──────── Data block ────────

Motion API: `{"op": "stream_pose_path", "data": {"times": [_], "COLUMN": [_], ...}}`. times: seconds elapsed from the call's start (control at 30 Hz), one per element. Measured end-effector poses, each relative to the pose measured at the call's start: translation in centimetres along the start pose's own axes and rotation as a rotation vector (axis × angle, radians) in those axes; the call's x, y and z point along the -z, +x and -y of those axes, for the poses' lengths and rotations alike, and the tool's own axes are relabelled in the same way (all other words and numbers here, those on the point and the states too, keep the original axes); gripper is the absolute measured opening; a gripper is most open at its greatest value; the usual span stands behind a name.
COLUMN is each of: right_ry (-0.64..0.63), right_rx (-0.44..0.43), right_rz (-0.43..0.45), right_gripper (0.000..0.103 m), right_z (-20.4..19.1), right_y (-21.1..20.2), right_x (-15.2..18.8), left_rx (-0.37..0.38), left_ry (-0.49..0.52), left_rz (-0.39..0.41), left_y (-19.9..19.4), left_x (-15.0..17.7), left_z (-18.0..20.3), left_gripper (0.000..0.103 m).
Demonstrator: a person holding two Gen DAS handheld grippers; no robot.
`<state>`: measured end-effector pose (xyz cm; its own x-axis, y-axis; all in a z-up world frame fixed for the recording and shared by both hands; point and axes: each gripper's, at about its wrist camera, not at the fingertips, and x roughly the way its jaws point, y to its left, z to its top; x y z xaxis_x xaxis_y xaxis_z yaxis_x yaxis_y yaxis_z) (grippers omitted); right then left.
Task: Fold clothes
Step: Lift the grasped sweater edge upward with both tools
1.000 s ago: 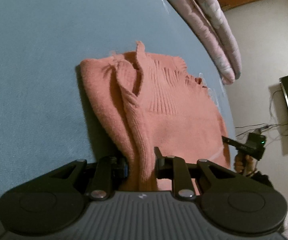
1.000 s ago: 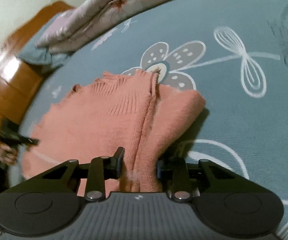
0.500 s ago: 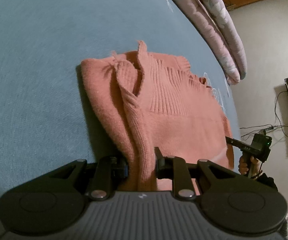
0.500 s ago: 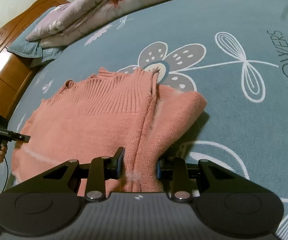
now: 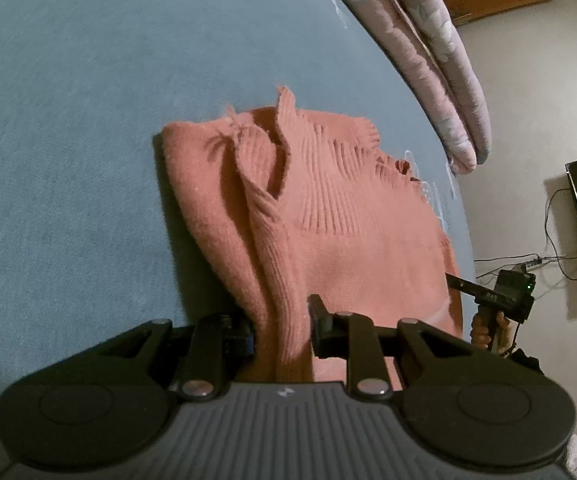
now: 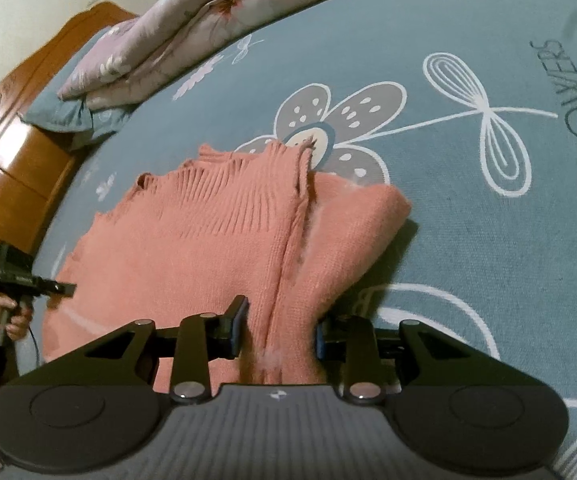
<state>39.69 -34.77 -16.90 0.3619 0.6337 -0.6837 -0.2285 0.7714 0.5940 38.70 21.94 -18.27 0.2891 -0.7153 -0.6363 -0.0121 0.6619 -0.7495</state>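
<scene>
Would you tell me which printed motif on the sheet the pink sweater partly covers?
The grey-petalled flower: the sweater overlaps its lower petals, while the white outline bow lies uncovered to its right.

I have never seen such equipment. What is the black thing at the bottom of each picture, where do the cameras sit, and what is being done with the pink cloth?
There is no robot here. A person carries two hand-held tools. Each tool has two black fingers and a wide-angle camera that looks forward along them, so the black shape at the bottom is the tool itself. One picture comes from the left gripper, the other from the right gripper. Each view also shows the other tool, small, near the side edge. A pink knitted sweater, partly folded, lies on a blue bed sheet printed with flowers. A folded quilt lies at the far side. Each gripper pinches a raised fold at the near edge of the sweater between its fingers.
</scene>
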Motion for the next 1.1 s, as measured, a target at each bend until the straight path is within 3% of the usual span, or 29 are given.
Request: {"op": "stream_pose_path", "data": {"times": [0.03,0.1,0.23,0.27,0.33,0.6,0.8,1.0,1.1], "right_ry": [0.018,0.067,0.058,0.036,0.012,0.024,0.033,-0.024,-0.052], "right_rx": [-0.017,-0.091,-0.106,-0.081,0.004,0.193,0.305,0.449,0.511], "right_rz": [0.002,0.003,0.008,0.007,0.007,-0.014,-0.02,0.015,0.037], "right_gripper": [0.039,0.06,0.063,0.058,0.033,0.03,0.029,0.025,0.023], "right_z": [0.3,1.2,0.9,0.4,-0.3,-3.0,-4.7,-7.9,-9.3], "right_y": [0.0,0.2,0.5,0.5,0.5,0.8,1.0,1.3,1.3], "right_x": [-0.1,-0.3,-0.5,-0.5,-0.4,-0.4,-0.3,0.1,0.3], "left_rx": [0.008,0.032,0.052,0.049,0.034,-0.118,-0.182,-0.27,-0.324], "left_ry": [-0.011,-0.037,-0.052,-0.049,-0.048,-0.008,-0.018,-0.013,0.036], "left_rz": [0.002,0.006,0.027,0.032,0.034,0.039,0.064,0.122,0.167], "left_y": [0.0,0.1,0.3,0.3,0.3,0.6,0.5,0.0,-0.3], "left_x": [0.0,0.0,0.3,0.4,0.4,0.6,1.0,2.0,2.8], "left_z": [-0.2,-0.7,-1.1,-1.1,-1.0,1.9,3.3,5.2,7.0], "left_gripper": [0.024,0.025,0.025,0.025,0.025,0.022,0.02,0.019,0.017]}}
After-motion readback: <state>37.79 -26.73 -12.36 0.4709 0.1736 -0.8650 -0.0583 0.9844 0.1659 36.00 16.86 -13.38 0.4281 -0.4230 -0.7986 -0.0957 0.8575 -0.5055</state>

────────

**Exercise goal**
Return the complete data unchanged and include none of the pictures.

**Answer box**
Motion API: `{"op": "stream_pose_path", "data": {"times": [_], "COLUMN": [_], ...}}`. times: seconds elapsed from the call's start (control at 30 Hz), one per element. Measured end-effector poses, each relative to the pose measured at the call's start: translation in centimetres along the start pose's own axes and rotation as a rotation vector (axis × angle, radians) in those axes; the call's x, y and z point along the -z, +x and -y of those axes, for the poses' lengths and rotations alike, and the tool's own axes are relabelled in the same way (all other words and numbers here, those on the point and the states too, keep the original axes); gripper is the absolute measured opening; a gripper is most open at its greatest value; the usual span stands behind a name.
COLUMN is each of: right_ry (-0.64..0.63), right_rx (-0.44..0.43), right_rz (-0.43..0.45), right_gripper (0.000..0.103 m), right_z (-20.4..19.1), right_y (-21.1..20.2), right_x (-15.2..18.8), left_rx (-0.37..0.38), left_ry (-0.49..0.52), left_rz (-0.39..0.41), left_y (-19.9..19.4), left_x (-15.0..17.7), left_z (-18.0..20.3), left_gripper (0.000..0.103 m).
Demonstrator: a person holding two Gen DAS handheld grippers; no robot.
`<state>`: measured end-effector pose (xyz cm; its own x-axis, y-axis; all in a z-up world frame fixed for the recording and shared by both hands; point and axes: each gripper's, at about its wrist camera, not at the fingertips, and x roughly the way its jaws point, y to its left, z to its top; x y z xaxis_x xaxis_y xaxis_z yaxis_x yaxis_y yaxis_z) (grippers omitted); right then left.
Task: Fold clothes
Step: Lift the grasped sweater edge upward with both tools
1.000 s ago: 
1.000 s ago: 
0.500 s ago: 
0.500 s ago: 
now: 
now: 
<state>39.69 -34.77 -16.90 0.3619 0.6337 -0.6837 -0.2285 0.7714 0.5940 38.70 21.94 -18.27 0.2891 -0.7153 -0.6363 -0.0121 0.6619 -0.7495</state>
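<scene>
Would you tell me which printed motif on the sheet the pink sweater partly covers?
The grey-petalled flower: the sweater overlaps its lower petals, while the white outline bow lies uncovered to its right.

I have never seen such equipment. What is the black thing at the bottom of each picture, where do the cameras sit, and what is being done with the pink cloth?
There is no robot here. A person carries two hand-held tools. Each tool has two black fingers and a wide-angle camera that looks forward along them, so the black shape at the bottom is the tool itself. One picture comes from the left gripper, the other from the right gripper. Each view also shows the other tool, small, near the side edge. A pink knitted sweater, partly folded, lies on a blue bed sheet printed with flowers. A folded quilt lies at the far side. Each gripper pinches a raised fold at the near edge of the sweater between its fingers.
</scene>
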Motion for the next 1.1 s, as measured, a target at each bend until the straight path is within 3% of the usual span, or 29 are given.
Request: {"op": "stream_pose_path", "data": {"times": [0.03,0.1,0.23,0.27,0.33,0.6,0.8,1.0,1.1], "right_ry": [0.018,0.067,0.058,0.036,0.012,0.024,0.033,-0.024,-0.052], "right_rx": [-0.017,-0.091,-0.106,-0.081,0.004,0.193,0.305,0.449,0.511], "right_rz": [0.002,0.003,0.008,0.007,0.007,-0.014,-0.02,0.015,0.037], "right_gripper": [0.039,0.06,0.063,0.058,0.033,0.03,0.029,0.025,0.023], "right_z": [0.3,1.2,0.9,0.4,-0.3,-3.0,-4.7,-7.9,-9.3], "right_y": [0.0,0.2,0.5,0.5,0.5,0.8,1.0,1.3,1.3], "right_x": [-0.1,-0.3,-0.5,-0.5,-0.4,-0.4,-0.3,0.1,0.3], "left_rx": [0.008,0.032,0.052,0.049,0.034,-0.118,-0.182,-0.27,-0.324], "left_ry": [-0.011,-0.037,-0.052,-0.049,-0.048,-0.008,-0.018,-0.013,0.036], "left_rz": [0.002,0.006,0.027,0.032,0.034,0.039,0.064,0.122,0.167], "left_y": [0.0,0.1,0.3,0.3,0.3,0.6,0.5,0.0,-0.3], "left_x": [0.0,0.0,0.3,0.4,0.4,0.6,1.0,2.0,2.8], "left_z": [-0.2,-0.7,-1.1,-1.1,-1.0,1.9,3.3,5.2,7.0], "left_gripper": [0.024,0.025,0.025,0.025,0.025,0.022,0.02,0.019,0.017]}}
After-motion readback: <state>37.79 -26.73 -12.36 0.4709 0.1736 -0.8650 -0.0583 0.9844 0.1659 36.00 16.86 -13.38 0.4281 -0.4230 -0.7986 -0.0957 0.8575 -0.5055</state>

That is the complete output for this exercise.